Pushing cardboard carts brimming with their belongings, Goucher College’s newest students arrived on campus Saturday amid sweeping changes to the college’s campus and academic programs.
Two of the three dorms in the “First-year Village” opened their doors for the first time this week to welcome residents, days after the college announced it would eliminate a number of majors and minors to reallocate resources to more popular programs.
Freshmen this year will be the last students able to major in math, physics, music, Russian studies, studio art, theater, religion, elementary education and special education. Goucher will also phase out minors in book studies, German and Judaic studies.
“They don’t take calculus … but she’s taking a data statistics class, which is fantastic,” Baker Hill said. “When we looked at other schools with her, they were still with that old, kind of like, ‘OK, take your calculus B/C,’ and this and that.”
Even as the math major is being eliminated, all Goucher students will be required to take math courses.

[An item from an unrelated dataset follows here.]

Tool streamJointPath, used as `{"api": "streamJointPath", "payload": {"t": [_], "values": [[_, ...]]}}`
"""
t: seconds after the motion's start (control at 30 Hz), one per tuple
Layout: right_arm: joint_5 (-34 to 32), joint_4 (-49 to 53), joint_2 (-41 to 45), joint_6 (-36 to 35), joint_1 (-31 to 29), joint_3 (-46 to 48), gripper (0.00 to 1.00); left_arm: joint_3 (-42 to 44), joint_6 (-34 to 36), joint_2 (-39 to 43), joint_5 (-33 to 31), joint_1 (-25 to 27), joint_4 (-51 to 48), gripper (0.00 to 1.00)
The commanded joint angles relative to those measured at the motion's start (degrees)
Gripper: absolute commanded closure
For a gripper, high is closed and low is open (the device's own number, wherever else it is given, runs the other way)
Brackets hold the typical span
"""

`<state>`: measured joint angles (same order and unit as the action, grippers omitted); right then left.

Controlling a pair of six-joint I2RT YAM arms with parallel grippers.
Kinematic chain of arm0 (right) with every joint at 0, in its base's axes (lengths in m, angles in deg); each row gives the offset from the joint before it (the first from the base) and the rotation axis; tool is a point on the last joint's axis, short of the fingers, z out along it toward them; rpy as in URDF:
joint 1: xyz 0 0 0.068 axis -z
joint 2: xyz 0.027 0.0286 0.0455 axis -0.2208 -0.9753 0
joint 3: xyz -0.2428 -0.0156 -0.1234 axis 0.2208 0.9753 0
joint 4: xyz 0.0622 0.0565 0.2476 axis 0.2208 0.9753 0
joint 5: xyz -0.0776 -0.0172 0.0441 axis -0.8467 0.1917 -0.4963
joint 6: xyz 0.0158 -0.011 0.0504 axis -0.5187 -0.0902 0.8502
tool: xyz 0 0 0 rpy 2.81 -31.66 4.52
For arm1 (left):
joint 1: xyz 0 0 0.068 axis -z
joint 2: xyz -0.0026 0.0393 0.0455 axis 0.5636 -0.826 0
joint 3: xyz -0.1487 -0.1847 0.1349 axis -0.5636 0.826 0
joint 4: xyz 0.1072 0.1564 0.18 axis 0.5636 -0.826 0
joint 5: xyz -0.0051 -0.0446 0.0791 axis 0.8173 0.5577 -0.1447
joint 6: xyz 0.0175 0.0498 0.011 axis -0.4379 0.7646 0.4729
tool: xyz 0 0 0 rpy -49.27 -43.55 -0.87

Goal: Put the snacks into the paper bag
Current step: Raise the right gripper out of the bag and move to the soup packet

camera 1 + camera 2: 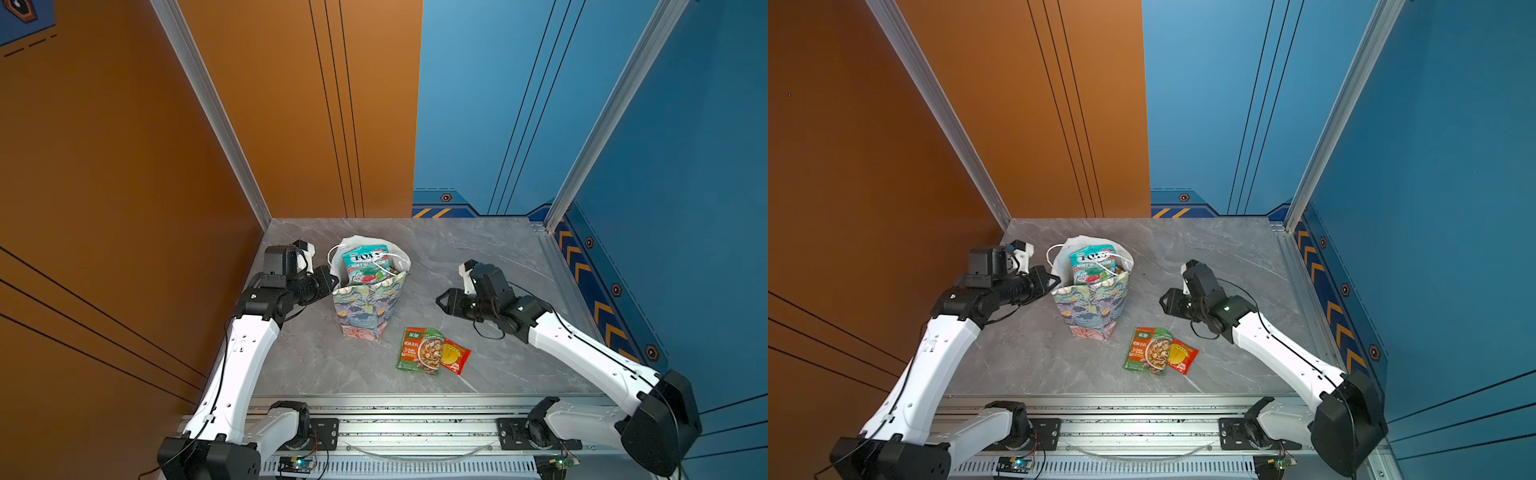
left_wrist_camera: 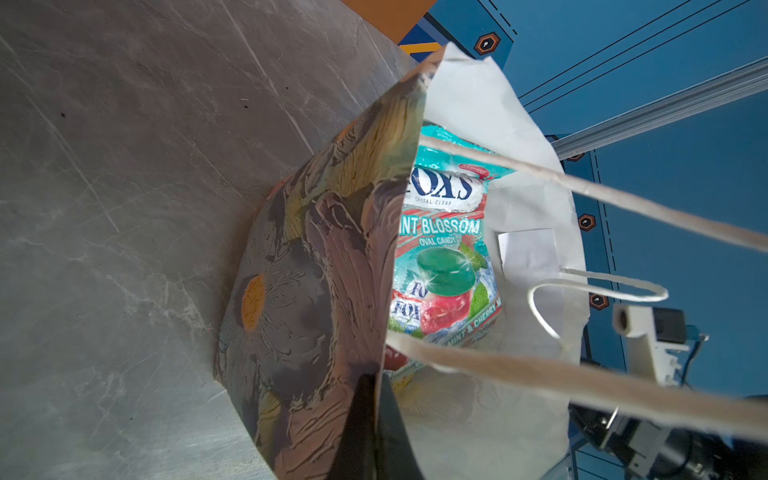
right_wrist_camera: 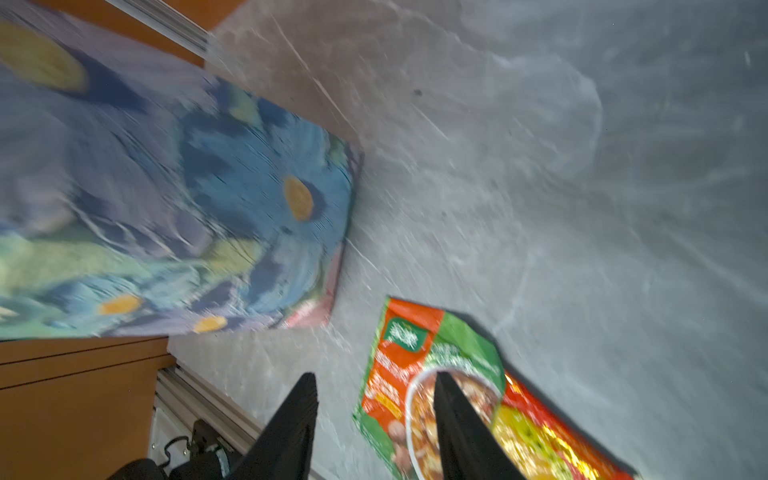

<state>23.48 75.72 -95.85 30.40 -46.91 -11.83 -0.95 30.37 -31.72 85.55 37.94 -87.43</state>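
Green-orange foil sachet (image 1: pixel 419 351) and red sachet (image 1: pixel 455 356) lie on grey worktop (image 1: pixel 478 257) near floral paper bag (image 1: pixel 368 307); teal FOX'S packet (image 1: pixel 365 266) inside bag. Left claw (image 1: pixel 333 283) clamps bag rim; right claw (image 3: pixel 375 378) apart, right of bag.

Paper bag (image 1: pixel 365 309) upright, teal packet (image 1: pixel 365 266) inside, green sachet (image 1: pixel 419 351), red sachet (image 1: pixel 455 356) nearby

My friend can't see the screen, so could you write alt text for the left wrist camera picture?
The left gripper pinches the rim of an upright floral paper bag on a grey marble table. Inside its white lining stands a teal FOX'S Mint Blossom candy packet, with white cord handles crossing in front.
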Motion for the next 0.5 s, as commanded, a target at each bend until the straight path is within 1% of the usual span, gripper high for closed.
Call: {"api": "streamJointPath", "payload": {"t": [0.0, 0.13, 0.23, 0.33, 0.47], "values": [[-0.56, 0.23, 5.89, 9.51, -0.37, 7.5, 0.52, -0.85, 0.02, 1.68, 2.13, -0.39, 1.83, 1.0], [-0.8, 1.57, 11.11, 14.55, -1.25, 13.13, 0.52, -0.9, -0.09, 1.62, 2.32, -0.39, 1.83, 1.0], [-0.16, -0.15, 14.08, 19.31, -2.84, 17.18, 0.52, -0.82, -0.15, 1.63, 2.25, -0.39, 1.9, 1.0], [0.69, -2.8, 15.3, 23.96, -4.74, 21.03, 0.52, -0.73, -0.15, 1.48, 2.01, -0.39, 1.95, 1.0], [0.6, -6.38, 15.54, 28.27, -8.58, 24.56, 0.52, -0.82, -0.25, 1.2, 2.35, -0.3, 2.01, 1.0]]}}
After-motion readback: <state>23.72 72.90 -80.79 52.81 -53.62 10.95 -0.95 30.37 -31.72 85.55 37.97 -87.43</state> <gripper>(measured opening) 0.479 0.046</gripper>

“The choice of major is way less important than that you get the whole toolbox, that you do have math,” Goucher College President Jose Bowen said. “So it was more important to have 100 percent of students have two semesters of math and to feel comfortable with that than to have two students have this upper division and everybody else taking math for plants.”

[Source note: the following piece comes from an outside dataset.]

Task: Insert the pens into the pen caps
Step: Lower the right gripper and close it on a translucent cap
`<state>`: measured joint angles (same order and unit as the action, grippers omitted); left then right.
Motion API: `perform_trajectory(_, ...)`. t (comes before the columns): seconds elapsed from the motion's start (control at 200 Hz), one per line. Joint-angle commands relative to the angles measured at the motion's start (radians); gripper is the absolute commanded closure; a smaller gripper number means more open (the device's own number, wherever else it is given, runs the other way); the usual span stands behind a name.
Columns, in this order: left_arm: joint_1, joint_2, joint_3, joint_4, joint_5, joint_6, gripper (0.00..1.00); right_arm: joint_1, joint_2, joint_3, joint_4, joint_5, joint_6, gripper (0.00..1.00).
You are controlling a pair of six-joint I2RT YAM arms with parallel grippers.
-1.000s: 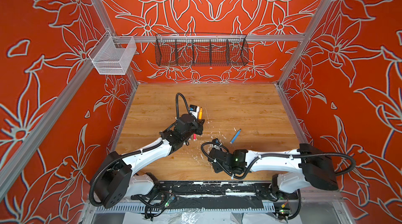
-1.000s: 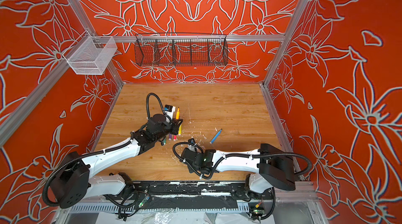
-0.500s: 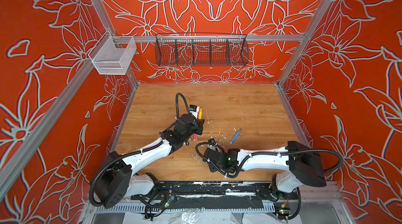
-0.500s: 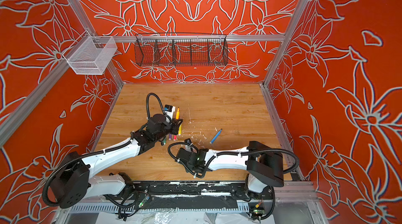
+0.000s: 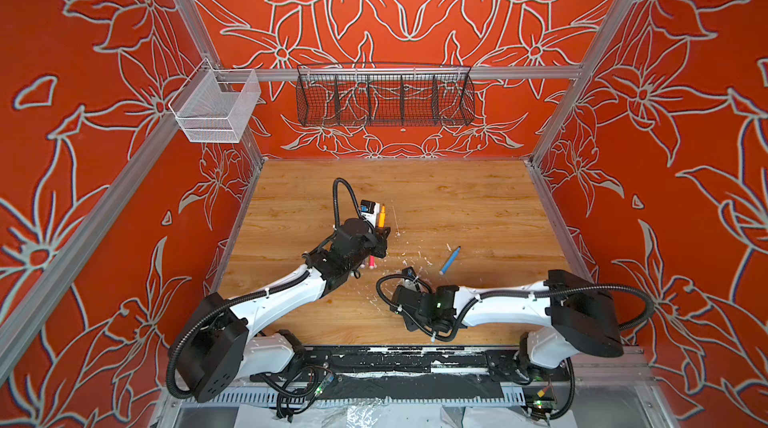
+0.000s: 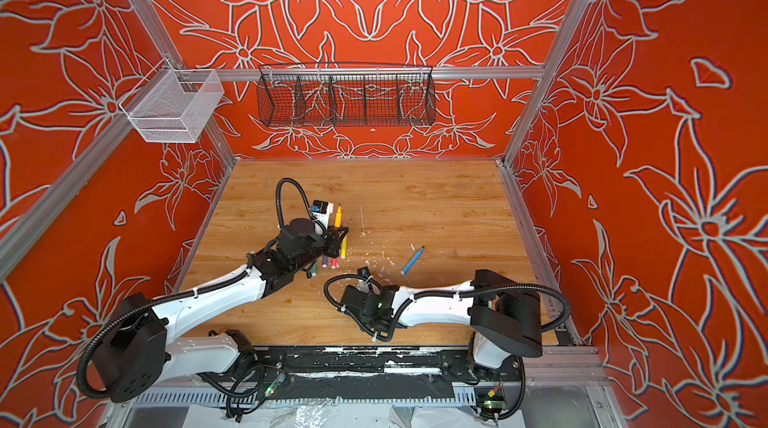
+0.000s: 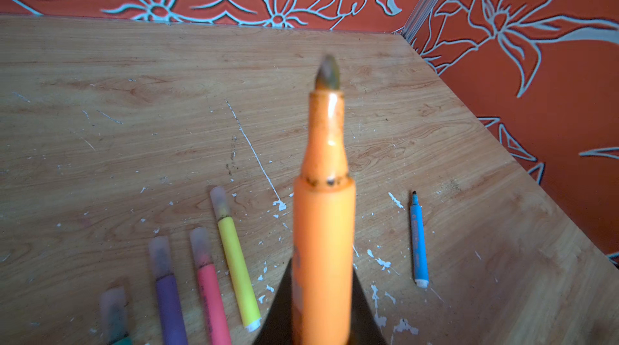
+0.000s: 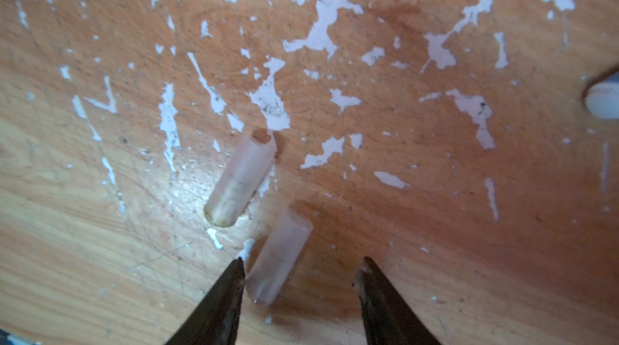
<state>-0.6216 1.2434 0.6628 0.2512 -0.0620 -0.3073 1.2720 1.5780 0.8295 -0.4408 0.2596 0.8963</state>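
The left gripper (image 5: 381, 234) is clamped on the orange pen (image 7: 324, 226), uncapped tip up, over the table's (image 5: 457, 205) left-centre. Beneath it, on the near side, lie the yellow pen (image 7: 237, 269), pink pen (image 7: 209, 286), purple pen (image 7: 167, 293) and green pen (image 7: 115, 313), all capped. The right gripper (image 8: 302, 261) sits low, left of the bare blue pen (image 5: 450, 259) — jaws partly apart either side of a clear cap (image 8: 278, 263) lying flat, gripping nothing — a second cap (image 8: 239, 181) just beside it.

Left hand (image 5: 381, 234) grips orange pen (image 5: 381, 217), tip pointing away from its arm. Blue pen (image 5: 450, 260) lies apart on the surface (image 5: 457, 197), among white flecks (image 5: 415, 257).
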Motion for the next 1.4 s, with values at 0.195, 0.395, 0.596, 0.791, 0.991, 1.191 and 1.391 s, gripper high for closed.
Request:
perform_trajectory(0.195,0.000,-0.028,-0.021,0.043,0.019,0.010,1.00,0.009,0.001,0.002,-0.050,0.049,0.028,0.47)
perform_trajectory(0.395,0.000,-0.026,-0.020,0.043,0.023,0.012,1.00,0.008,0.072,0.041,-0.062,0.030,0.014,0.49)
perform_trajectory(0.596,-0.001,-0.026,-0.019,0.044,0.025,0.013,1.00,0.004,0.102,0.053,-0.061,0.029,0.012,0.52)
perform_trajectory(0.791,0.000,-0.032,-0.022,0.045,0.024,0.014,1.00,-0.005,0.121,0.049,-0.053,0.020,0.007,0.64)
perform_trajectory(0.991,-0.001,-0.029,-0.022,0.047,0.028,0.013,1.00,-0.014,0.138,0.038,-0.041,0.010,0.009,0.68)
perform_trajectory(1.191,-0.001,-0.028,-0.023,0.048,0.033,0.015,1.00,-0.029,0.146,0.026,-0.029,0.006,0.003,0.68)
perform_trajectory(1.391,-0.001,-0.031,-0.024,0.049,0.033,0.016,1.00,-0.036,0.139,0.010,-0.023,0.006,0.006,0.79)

Bowen said most of the feedback he’s received since last week’s announcement has been positive. But he understands alumni with emotional connections to majors that are being axed.
Still, new students said they understood the decision. Haddie Hill, 18, was drawn to Goucher from San Antonio for the school’s innovation. She said she expects the elimination of majors to change the atmosphere of Goucher’s academics.
“I think it’s a good thing and a bad thing,” said Hill, who hopes to pursue coursework in international relations and environmental policy. “It allows people to focus more on the majors that more people are doing, but also it kind of brings down the smaller majors that are more selective.”
Yohanes Gray, an 18-year-old freshman from Middletown, Del., is considering a degree in business management or political science. He said he’s heard arguments for and against eliminating majors.
“They’re trying to do what’s best for everyone, and I know like it’s hard to please everybody,” Gray said. “At the end of the day some people are going to be unhappy, some people are going to be happy, but you have to do what’s best for the school.”
Bowen said only about 5 percent of current students are in majors to be cut. But classes in those areas will remain, and extracurricular programs will be added for students to pursue those interests.
“Lots of people want to be in a play. They don’t want to be a theater major,” Bowen said. “We’re going to enhance that, and we’ll add more musical ensembles and more opportunities because what students want is more activities.”
Meanwhile, new students were excited to be the first residents of two dorms in the First-year Village. The triad of buildings will house all of the university’s freshmen, and it uses principles of “nudge” design to encourage students to interact.
Lounges are near central staircase landings on each floor. And large televisions and projector screens are located on the first floors with the hope students will abandon screen-time in their rooms. Each of the three buildings also houses community spaces on the ground level including an exercise studio, gaming room, color-changing gas fireplace and demonstration kitchen.
Goucher relocated three other buildings last year to make space for the First-year Village. A group of about 30 students designed the new freshman residences, which sit around a common lawn complete with hammocks, an amphitheater and fire pit.
“It’s a very nice contained space for the first-years to kind of have their own community to kind of settle themselves into,” said Brady Rubenstein, an 18-year-old freshman from Sykesville.
This year’s freshman class is the Goucher’s third largest with 440 students, Bowen said. It’s also the most diverse; 42 percent of students are minorities, up from 26 percent five years ago, he said.
In addition to new dorms, the campus also opened a remodeled dining hall this week. Multiple dining halls were combined into one central location with new foods that cater to convenience and students’ dietary restrictions. New menu options include stations for poke bowls, Mongolian barbecue, baked goods made from scratch, expanded kosher and halal options.